START Records for this exercise
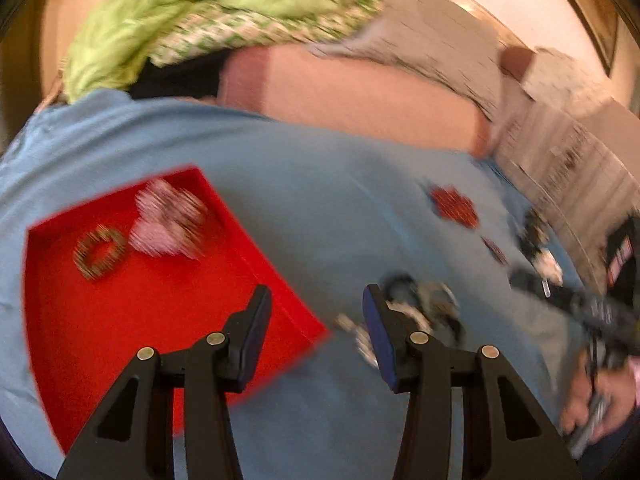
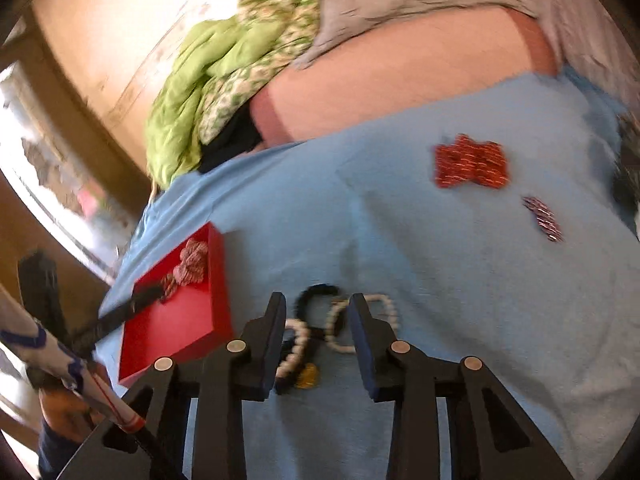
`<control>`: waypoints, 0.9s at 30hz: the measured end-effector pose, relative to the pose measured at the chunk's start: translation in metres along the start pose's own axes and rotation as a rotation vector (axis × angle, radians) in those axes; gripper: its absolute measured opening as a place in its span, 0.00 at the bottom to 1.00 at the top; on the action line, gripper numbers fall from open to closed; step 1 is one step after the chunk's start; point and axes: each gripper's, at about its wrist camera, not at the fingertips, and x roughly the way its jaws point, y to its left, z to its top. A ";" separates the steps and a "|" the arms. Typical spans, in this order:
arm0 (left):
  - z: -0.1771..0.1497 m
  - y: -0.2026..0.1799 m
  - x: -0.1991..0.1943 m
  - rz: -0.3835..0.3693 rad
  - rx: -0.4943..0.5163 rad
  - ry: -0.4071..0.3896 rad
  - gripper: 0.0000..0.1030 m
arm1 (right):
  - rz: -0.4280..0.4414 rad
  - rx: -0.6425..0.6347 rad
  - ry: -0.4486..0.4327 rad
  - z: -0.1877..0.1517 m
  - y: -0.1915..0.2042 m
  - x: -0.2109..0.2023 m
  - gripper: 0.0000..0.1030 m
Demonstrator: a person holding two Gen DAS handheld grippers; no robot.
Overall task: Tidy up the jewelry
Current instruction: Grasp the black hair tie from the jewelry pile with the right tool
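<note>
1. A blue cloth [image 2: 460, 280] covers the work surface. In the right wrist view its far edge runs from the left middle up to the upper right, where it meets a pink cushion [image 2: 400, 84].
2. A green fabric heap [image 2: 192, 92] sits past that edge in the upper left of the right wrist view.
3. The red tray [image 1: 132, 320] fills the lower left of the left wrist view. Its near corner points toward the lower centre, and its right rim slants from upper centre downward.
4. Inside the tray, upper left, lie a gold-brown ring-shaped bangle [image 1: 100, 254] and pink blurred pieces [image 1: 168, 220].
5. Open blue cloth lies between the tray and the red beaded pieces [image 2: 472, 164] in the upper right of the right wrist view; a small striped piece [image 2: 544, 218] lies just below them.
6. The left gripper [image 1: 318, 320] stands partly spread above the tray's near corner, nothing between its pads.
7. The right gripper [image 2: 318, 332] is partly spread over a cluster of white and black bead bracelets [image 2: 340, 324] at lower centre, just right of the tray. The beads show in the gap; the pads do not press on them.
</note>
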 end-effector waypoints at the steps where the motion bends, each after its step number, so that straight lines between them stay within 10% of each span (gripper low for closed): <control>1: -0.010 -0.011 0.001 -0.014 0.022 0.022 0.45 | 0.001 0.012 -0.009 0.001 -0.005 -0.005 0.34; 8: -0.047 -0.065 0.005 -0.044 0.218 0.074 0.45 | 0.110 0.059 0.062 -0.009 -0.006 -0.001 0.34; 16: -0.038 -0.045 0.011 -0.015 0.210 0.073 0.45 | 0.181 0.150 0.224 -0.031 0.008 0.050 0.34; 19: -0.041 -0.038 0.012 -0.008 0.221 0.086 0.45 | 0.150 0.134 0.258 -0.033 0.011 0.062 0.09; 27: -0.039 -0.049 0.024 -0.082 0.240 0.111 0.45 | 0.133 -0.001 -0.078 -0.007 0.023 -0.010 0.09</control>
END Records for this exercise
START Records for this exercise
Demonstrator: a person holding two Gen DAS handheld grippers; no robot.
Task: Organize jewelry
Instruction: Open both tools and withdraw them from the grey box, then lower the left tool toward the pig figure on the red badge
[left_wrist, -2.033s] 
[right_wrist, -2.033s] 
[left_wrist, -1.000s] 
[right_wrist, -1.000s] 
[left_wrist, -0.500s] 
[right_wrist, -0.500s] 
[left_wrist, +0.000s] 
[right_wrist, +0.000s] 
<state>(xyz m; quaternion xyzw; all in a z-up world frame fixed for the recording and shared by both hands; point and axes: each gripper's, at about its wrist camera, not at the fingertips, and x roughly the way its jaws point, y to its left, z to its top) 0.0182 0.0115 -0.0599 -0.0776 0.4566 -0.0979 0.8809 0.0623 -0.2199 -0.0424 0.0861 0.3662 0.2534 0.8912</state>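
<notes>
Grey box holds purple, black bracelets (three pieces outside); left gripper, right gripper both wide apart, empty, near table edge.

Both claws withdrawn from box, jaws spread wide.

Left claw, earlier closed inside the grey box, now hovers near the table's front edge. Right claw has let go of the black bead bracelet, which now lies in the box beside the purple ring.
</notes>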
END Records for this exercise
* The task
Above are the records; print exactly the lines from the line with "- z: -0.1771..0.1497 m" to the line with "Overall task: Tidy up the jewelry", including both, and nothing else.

* Your response
  - z: -0.1771..0.1497 m
  - y: -0.2026..0.1799 m
  - x: -0.1991..0.1943 m
  - rz: -0.3835..0.3693 rad
  - rx: -0.4943..0.5163 rad
  - ry: -0.4071..0.3896 rad
  - gripper: 0.0000..0.1030 m
arm1 (right):
  - rz: -0.4280..0.4414 rad
  - rx: -0.6425..0.6347 rad
  - ry: -0.4486..0.4327 rad
  - z: -0.1877..0.1517 m
  - y: -0.1915..0.2042 m
  - x: -0.2109..0.2023 m
  - gripper: 0.0000..0.1030 m
Demonstrator: a person holding two Gen DAS handheld grippers; no robot.
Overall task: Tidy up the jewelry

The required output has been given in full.